Paul L. Caron

Thursday, July 23, 2020

Lawyer Well-Being, Discrimination, And Discretionary Systems Of Discipline

Nicholas D. Lawson (Georgetown), “To Be a Good Lawyer, One Has to Be a Healthy Lawyer”: Lawyer Well-Being, Discrimination, and Discretionary Systems of Discipline, 34 Geo. J. Legal Ethics ___ (2020):

Well BeingIn 2017, a National Task Force on Lawyer Well-Being comprised mostly of representatives from lawyer assistance programs (LAPs) issued a report recommending “modify[ing] the rules of professional conduct to endorse well-being as part of a lawyer’s duty of competence.” In this Article, I evaluate one of the premises underlying the report’s recommendations: “[t]o be a good lawyer, one has to be a healthy lawyer.” Review of medical studies and evidence offered by LAPs and others in support of these claims indicates that they do not provide empirical evidence that substance use and other mental health disorders “are leading causes of malpractice suits and ethical disciplinary actions against attorneys.” Further, medical evidence strongly suggests that many lawyer well-being interventions currently being proposed offer little to no mental health benefits and are more likely to prevent than encourage treatment engagement.

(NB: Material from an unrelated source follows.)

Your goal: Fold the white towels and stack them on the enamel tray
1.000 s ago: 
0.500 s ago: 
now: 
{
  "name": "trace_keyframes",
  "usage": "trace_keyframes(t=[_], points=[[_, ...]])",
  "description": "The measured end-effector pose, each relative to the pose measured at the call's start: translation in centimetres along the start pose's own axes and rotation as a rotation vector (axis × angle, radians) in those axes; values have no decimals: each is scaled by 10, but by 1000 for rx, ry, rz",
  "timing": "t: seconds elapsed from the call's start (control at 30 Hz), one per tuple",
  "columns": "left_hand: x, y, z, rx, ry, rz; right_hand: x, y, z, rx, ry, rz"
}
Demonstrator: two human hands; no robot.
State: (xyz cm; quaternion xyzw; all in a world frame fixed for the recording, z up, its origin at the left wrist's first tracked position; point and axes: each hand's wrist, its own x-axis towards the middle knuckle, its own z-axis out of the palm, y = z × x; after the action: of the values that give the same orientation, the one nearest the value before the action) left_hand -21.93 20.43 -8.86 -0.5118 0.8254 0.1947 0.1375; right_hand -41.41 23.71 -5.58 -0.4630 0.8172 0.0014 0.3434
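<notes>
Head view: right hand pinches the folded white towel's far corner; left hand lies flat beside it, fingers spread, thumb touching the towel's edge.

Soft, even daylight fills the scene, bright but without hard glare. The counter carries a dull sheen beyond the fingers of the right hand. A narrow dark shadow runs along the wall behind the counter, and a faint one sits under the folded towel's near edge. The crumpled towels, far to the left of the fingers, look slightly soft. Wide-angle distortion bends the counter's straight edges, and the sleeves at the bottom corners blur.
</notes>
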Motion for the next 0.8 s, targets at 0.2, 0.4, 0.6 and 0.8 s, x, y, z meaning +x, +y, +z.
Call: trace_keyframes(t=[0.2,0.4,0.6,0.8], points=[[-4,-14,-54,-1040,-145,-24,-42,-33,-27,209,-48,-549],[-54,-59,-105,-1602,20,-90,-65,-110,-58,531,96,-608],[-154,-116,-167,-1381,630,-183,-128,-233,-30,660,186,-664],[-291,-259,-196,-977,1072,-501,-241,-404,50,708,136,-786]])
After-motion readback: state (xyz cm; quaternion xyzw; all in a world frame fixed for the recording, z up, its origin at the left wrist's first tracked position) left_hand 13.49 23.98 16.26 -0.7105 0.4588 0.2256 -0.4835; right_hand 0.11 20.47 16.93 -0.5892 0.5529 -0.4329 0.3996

I then turn to an evaluation of professional well-being (aka wellness) policies, communications, and ideology as discrimination, focusing specifically on discrimination on the basis of mental health disorders and disabilities. I contend that lawyer well-being policies and communications are likely to result in biased appraisals under the American Bar Association’s Model Rules of Professional Conduct 1.1, 1.16(a)(2), and 8.3(a), and act as a subterfuge for violating the Americans with Disabilities Act.

I discuss the potential for well-being policies to create and reproduce hierarchy, and result in discretionary systems of discipline and social control over the lives and private conduct of legal employees. I conclude with recommendations to eliminate the role of LAPs and associated entities in providing education about mental health and well-being; to improve protections for legal employees from unwarranted mental health inquiries and evaluations; and reject lawyer well-being policies and derogatory rhetoric that put people with mental health disorders and disabilities down.